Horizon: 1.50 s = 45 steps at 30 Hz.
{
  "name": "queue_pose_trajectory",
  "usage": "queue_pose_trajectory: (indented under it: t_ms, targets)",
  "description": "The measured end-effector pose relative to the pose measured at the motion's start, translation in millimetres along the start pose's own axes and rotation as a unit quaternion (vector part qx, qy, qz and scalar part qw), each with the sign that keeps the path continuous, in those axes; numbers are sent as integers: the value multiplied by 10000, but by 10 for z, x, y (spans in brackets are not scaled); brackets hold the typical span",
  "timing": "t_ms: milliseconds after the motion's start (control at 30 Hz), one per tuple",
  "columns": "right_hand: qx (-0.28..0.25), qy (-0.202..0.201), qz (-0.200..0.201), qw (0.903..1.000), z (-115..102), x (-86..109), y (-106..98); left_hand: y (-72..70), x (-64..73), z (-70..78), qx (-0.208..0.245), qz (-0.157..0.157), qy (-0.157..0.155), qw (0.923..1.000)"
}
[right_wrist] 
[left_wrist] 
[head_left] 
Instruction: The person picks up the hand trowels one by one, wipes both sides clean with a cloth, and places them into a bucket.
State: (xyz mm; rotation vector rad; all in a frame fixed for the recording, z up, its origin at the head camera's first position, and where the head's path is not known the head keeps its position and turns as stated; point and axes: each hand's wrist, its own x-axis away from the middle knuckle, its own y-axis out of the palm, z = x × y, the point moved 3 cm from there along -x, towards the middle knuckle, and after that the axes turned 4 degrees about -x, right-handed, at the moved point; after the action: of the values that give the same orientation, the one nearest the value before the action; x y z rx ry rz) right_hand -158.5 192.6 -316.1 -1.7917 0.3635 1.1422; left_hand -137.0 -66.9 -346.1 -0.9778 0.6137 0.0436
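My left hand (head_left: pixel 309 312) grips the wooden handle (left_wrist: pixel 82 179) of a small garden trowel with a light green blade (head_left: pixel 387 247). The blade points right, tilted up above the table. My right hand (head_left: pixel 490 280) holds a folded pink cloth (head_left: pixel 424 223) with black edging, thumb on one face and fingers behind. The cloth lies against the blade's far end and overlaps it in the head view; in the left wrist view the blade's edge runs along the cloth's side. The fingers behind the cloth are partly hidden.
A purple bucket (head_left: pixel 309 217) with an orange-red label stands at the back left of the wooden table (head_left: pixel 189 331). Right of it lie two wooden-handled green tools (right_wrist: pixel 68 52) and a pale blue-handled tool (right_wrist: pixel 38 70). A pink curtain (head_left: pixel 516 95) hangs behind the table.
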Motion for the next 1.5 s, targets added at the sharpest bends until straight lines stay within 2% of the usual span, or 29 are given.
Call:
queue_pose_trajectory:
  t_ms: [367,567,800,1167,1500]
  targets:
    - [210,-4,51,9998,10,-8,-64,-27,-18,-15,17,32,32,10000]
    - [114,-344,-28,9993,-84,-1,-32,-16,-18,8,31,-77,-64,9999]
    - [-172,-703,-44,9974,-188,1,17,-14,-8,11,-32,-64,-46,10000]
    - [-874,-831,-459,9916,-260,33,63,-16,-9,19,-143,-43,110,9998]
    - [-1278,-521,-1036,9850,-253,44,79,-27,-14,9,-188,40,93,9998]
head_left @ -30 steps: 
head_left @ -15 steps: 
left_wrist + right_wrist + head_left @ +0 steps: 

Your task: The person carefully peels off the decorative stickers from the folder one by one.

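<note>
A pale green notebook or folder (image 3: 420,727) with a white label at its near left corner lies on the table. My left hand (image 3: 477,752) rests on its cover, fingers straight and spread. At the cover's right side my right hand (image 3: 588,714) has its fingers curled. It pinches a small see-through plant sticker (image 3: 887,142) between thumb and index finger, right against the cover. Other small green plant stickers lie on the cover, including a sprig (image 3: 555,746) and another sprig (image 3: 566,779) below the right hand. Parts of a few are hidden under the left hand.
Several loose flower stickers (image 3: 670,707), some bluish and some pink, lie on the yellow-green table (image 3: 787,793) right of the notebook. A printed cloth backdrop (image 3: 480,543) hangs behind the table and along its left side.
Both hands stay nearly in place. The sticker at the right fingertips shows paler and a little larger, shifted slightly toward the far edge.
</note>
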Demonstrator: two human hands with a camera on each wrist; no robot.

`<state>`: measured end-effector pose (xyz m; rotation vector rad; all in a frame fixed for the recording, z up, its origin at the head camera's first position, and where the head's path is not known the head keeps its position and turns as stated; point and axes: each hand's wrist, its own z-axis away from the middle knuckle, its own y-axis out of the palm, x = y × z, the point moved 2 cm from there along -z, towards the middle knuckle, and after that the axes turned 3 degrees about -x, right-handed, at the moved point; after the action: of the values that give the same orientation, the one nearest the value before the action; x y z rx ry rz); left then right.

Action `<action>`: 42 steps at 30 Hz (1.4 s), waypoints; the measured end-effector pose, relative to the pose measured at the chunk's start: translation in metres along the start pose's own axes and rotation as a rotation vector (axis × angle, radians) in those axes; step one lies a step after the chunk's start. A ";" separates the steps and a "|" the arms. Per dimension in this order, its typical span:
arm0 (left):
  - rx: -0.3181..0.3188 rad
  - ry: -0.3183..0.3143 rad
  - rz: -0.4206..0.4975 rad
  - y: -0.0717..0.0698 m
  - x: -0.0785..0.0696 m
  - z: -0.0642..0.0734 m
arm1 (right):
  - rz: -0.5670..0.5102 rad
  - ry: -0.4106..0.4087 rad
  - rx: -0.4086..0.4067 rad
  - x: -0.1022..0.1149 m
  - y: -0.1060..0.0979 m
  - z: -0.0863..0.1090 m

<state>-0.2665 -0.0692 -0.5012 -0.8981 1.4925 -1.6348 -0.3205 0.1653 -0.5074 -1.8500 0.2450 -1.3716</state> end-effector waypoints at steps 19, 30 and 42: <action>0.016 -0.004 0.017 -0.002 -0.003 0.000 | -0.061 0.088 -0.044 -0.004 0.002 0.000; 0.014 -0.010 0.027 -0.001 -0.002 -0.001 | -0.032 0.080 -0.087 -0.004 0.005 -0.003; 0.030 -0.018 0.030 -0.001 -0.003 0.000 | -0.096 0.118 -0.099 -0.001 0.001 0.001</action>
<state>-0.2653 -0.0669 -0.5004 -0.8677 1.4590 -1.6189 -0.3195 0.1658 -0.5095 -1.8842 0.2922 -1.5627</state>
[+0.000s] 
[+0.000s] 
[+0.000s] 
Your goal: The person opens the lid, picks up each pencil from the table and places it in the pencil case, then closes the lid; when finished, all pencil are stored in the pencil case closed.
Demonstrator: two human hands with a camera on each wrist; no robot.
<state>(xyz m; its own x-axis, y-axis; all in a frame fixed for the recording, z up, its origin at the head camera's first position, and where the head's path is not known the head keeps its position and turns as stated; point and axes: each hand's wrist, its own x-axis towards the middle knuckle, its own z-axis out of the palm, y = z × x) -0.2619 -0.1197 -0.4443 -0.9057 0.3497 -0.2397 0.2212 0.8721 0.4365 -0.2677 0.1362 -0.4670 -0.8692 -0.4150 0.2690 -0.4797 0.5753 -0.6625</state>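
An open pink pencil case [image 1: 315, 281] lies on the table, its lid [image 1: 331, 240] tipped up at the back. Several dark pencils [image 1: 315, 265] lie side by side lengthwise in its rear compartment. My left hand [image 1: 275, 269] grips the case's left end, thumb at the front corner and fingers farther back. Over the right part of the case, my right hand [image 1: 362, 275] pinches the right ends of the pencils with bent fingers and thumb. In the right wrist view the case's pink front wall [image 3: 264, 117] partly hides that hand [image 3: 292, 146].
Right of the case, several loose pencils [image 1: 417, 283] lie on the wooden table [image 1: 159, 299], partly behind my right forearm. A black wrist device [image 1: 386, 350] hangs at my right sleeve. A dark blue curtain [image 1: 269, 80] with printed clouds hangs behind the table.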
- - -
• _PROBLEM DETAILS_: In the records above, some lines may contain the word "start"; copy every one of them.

• _SOLUTION_:
  "description": "The measured end-effector pose relative to the pose measured at the motion's start, translation in millimetres along the start pose's own axes and rotation as a unit quaternion (vector part qx, qy, qz and scalar part qw), each with the sign that keeps the path continuous, in those axes; numbers are sent as integers: the value multiplied by 10000, but by 10 for z, x, y (spans in brackets are not scaled); brackets hold the typical span",
  "timing": "t_ms: milliseconds after the motion's start (control at 30 Hz), one per tuple",
Action `<action>`: 42 steps at 30 Hz (1.4 s), waypoints; the measured end-effector pose, relative to the pose measured at the chunk's start: translation in metres along the start pose's own axes and rotation as a rotation vector (axis × angle, radians) in those axes; step one lies a step after the chunk's start. A ";" separates the steps and a "|" the arms. Per dimension in this order, its typical span:

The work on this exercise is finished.